Nothing after the line containing "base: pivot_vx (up" belongs in the answer; write out exactly every line from the start of the material up to it, including it.
BEGIN Data below
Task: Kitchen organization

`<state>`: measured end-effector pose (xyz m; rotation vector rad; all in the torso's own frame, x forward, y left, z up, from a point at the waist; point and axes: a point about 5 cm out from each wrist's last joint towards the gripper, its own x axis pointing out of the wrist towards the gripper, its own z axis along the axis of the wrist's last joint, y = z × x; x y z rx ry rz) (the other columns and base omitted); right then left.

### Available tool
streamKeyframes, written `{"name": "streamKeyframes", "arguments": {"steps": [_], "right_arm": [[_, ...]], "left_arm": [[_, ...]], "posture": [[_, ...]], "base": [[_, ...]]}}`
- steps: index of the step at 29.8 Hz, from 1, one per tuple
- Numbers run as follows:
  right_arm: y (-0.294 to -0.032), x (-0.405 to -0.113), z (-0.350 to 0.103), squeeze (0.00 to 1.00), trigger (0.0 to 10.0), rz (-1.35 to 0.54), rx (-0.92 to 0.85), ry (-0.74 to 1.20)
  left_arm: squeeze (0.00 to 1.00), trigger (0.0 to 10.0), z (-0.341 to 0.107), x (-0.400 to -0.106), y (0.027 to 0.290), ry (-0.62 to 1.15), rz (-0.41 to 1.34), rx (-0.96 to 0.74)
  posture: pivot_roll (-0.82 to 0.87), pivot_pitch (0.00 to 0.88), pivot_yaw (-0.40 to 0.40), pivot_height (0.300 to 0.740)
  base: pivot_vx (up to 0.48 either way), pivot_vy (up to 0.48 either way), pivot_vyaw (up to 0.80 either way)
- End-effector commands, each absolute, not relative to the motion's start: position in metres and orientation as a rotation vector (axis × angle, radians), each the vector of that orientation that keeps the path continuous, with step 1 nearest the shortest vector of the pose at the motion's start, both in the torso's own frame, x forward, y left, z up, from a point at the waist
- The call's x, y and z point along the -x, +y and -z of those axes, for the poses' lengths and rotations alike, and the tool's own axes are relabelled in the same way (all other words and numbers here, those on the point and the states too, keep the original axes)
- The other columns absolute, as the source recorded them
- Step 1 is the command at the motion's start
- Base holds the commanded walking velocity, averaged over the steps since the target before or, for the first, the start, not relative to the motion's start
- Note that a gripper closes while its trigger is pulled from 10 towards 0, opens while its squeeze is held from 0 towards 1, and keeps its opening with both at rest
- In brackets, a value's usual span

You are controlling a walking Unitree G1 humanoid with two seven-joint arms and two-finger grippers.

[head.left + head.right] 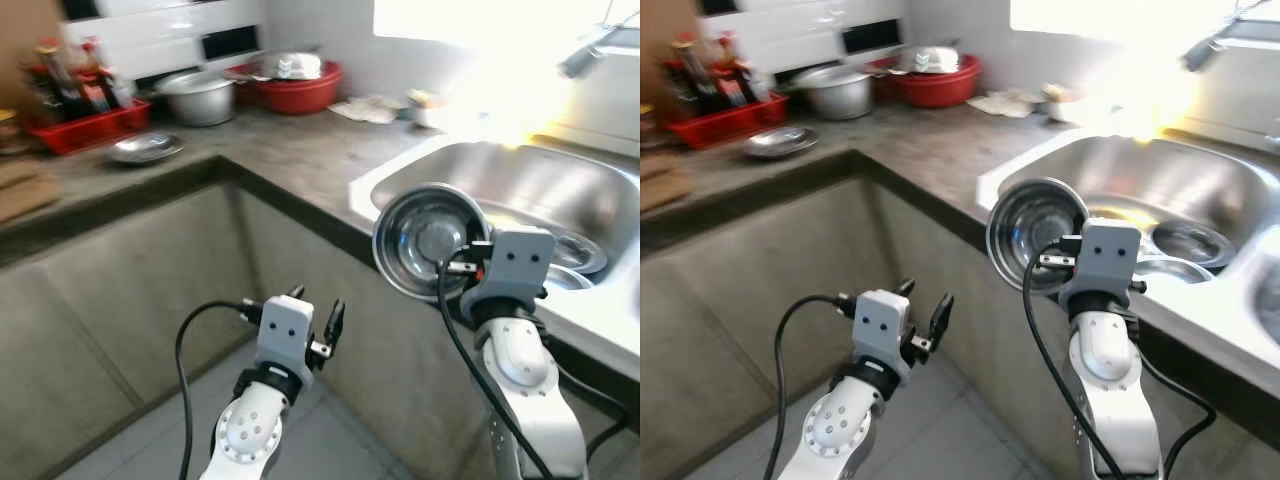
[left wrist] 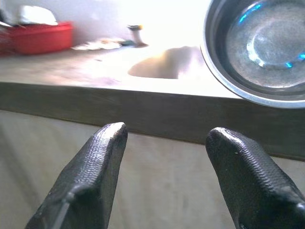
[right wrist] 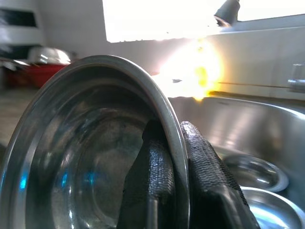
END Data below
• Exercise solution:
Task: Kitchen organization

`<state>`: measured end-effector pose (xyz m; rotation vector rad; all in the torso's own frame, x forward, y left, z up, from a point at the waist; point and axes: a point about 5 cm out from each wrist's last joint towards the gripper, its own x axis pointing out of the wrist towards the gripper, its own z axis along the axis of the wrist's last joint, y = z × x; x y z rx ry rz) (the other columns and base omitted); right then left.

### Available tool
streamKeyframes, written `{"name": "streamKeyframes", "arguments": {"steps": [_], "right_arm": [[_, ...]], "left_arm": [[_, ...]], "posture": [[_, ...]], "base": [[_, ...]]}}`
- steps: index of the step at 29.8 Hz, from 1, one per tuple
- Numbers run as follows:
  right_arm: y (-0.294 to -0.032), x (-0.405 to -0.113), z (-0.350 to 0.103), squeeze (0.00 to 1.00), trigger (0.0 to 10.0), rz (-1.35 to 0.54), rx (-0.92 to 0.85), ry (-0.74 to 1.20)
  left_arm: squeeze (0.00 to 1.00), trigger (0.0 to 10.0), z (-0.341 to 0.107), x (-0.400 to -0.106), y (0.027 to 0.290), ry (-0.62 to 1.15), rz (-0.41 to 1.34), rx (-0.96 to 0.74)
  posture: pivot_roll (-0.82 to 0.87), pivot_pitch (0.00 to 0.88), pivot_yaw (-0.40 to 0.40), pivot_height (0.300 to 0.740)
  base: pivot_vx (up to 0.48 either way), pivot_vy (up to 0.48 either way), pivot_vyaw (up to 0.80 either way)

This answer is now complete.